== Segment start ==
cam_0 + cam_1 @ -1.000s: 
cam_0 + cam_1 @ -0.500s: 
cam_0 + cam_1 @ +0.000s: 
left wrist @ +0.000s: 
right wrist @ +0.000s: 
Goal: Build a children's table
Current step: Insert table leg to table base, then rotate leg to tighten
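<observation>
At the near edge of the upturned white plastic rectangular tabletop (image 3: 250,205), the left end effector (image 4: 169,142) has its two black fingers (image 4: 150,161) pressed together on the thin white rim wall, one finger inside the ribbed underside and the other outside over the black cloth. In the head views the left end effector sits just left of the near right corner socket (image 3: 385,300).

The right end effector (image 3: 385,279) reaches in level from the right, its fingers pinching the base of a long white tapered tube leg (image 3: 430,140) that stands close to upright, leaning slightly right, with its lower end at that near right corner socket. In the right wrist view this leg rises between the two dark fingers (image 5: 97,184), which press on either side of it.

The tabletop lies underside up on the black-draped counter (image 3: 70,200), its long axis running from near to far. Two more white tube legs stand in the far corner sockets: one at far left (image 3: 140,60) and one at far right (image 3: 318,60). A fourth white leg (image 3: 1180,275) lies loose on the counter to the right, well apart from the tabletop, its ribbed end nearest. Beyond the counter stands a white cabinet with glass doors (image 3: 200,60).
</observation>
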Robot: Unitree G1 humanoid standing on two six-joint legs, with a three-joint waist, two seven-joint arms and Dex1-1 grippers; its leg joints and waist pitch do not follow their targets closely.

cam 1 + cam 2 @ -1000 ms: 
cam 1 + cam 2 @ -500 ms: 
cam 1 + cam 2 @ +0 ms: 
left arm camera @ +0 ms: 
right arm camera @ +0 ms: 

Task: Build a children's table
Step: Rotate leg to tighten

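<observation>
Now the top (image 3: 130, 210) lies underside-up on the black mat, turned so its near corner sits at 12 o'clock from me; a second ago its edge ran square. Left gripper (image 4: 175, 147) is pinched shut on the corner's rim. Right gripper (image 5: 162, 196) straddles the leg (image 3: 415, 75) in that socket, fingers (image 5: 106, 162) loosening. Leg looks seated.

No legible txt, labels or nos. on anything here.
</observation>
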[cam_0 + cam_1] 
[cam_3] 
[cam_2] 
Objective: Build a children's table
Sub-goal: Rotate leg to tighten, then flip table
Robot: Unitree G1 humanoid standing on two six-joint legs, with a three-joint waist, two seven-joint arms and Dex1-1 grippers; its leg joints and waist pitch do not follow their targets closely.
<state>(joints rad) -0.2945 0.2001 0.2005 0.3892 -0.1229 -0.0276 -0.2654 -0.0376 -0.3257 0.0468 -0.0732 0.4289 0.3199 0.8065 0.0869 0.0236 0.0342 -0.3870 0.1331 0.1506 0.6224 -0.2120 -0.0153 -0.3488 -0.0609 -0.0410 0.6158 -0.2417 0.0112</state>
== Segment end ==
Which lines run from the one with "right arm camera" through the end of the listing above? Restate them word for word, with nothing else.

right arm camera @ +0 ms: 

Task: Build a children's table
Step: Rotate leg to tighten

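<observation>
Now the top (image 3: 130, 210) lies underside-up on the black mat, turned so its near corner sits at 12 o'clock from me; a second ago its edge ran square. Left gripper (image 4: 175, 147) is pinched shut on the corner's rim. Right gripper (image 5: 162, 196) straddles the leg (image 3: 415, 75) in that socket, fingers (image 5: 106, 162) loosening. Leg looks seated.

No legible txt, labels or nos. on anything here.
</observation>
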[cam_0 + cam_1] 
[cam_3] 
[cam_2] 
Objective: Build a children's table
Sub-goal: Rotate leg to tighten, then flip table
Robot: Unitree G1 humanoid standing on two six-joint legs, with a three-joint waist, two seven-joint arms and Dex1-1 grippers; its leg joints and waist pitch do not follow their targets closely.
<state>(joints rad) -0.2945 0.2001 0.2005 0.3892 -0.1229 -0.0276 -0.2654 -0.0376 -0.3257 0.0468 -0.0732 0.4289 0.3199 0.8065 0.0869 0.0236 0.0342 -0.3870 0.1331 0.1506 0.6224 -0.2120 -0.0153 -0.3488 -0.0609 -0.0410 0.6158 -0.2417 0.0112</state>

What the exercise required has been answered in full.